Un petit garçon dans une ville en ruine, un petit garçon qui doit faire vivre sa famille, alors il fait des choses qui ne sont plus déjà des choses de petit garçon, même si tout le monde le considère encore comme tel, tout en se reposant dessus. Allemagne année zéro est tourné dans Berlin en ruine, et nous suivons ce jeune adolescent blond qui a perdu toute joie de vivre, catapulté trop tôt dans un monde adulte. Les ogres des contes se sont matérialisés.
On le comprend, Allemagne année zéro, film réaliste, n'est guère joyeux. C'est même absolument plombant. Les formes géométriques des bâtiments en ruine qui bouchent l'horizon aussi sûrement que l'avenir de l'enfant, ce noir et blanc cru, ces personnages, souvent équivoques ou odieux, tout concourt à enfermer l'enfant dans une spirale dont il ne peut plus sortir. Au détour d'une conversation, Hitler est encore mentionné, suscitant diverses réactions, et on vend sous le manteau ses discours aux étrangers, combine qui permet de survivre avec des soupes claires, de l'eau et des patates, le marché noir étant inaccessible. La voix du führer qui s'élève d'un disque alors que la caméra passe en revue les ruines indique par ailleurs sans équivoque qui est le réel responsable de ce carnage.

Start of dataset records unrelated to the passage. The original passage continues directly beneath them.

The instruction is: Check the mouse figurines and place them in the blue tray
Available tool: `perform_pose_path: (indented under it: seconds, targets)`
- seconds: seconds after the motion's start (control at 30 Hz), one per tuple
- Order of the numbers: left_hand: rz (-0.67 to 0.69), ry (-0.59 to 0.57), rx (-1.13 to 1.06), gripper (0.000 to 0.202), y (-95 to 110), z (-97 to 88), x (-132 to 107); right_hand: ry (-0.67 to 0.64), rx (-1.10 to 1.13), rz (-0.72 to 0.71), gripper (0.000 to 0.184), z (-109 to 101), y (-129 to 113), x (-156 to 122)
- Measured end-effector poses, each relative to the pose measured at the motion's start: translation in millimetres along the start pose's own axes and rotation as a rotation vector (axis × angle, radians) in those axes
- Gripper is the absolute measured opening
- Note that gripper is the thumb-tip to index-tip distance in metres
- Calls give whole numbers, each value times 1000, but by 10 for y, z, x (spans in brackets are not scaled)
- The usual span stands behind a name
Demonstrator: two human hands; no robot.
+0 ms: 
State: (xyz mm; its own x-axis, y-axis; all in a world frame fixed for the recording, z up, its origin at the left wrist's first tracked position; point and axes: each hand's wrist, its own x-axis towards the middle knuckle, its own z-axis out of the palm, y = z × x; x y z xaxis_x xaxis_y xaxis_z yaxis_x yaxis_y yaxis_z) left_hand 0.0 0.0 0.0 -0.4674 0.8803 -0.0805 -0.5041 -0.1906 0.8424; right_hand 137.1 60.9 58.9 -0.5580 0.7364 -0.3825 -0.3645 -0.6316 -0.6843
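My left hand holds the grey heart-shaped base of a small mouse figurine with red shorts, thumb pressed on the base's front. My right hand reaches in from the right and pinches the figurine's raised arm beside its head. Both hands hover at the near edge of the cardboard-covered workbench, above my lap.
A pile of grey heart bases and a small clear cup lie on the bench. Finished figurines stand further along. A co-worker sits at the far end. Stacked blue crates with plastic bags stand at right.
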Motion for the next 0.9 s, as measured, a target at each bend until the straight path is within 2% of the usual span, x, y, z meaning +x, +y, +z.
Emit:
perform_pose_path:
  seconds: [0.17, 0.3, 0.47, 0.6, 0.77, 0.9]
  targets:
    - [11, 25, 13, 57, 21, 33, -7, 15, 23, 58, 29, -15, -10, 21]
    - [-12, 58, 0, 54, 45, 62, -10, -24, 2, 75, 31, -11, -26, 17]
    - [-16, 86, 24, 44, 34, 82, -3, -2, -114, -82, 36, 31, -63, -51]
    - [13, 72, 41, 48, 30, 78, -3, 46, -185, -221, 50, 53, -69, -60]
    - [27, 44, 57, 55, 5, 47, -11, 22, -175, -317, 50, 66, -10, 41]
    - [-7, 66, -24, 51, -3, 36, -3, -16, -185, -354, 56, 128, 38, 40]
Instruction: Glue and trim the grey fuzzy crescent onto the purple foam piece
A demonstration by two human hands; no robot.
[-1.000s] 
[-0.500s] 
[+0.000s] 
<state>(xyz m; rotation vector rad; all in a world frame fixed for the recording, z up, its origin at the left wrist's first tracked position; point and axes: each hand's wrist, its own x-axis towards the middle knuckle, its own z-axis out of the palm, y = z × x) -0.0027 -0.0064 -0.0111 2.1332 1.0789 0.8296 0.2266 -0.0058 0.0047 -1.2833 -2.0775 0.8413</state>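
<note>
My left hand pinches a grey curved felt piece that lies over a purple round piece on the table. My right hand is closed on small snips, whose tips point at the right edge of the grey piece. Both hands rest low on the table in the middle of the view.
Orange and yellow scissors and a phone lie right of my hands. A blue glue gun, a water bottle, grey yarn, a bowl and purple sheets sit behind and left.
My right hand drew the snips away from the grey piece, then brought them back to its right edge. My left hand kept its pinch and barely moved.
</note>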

Allemagne année zéro se veut témoignage. Encore aujourd'hui, le film atteste parfaitement de quoi la folie des hommes se rend coupable. De quoi faire frémir, alors que l'histoire se répète. Année zéro, dans le titre : avec les ruines de la ville, c'est tout le passé qui semble avoir disparu. L'Allemagne n'a plus d'histoire, il lui faudra la reconstruire, au même titre que la ville.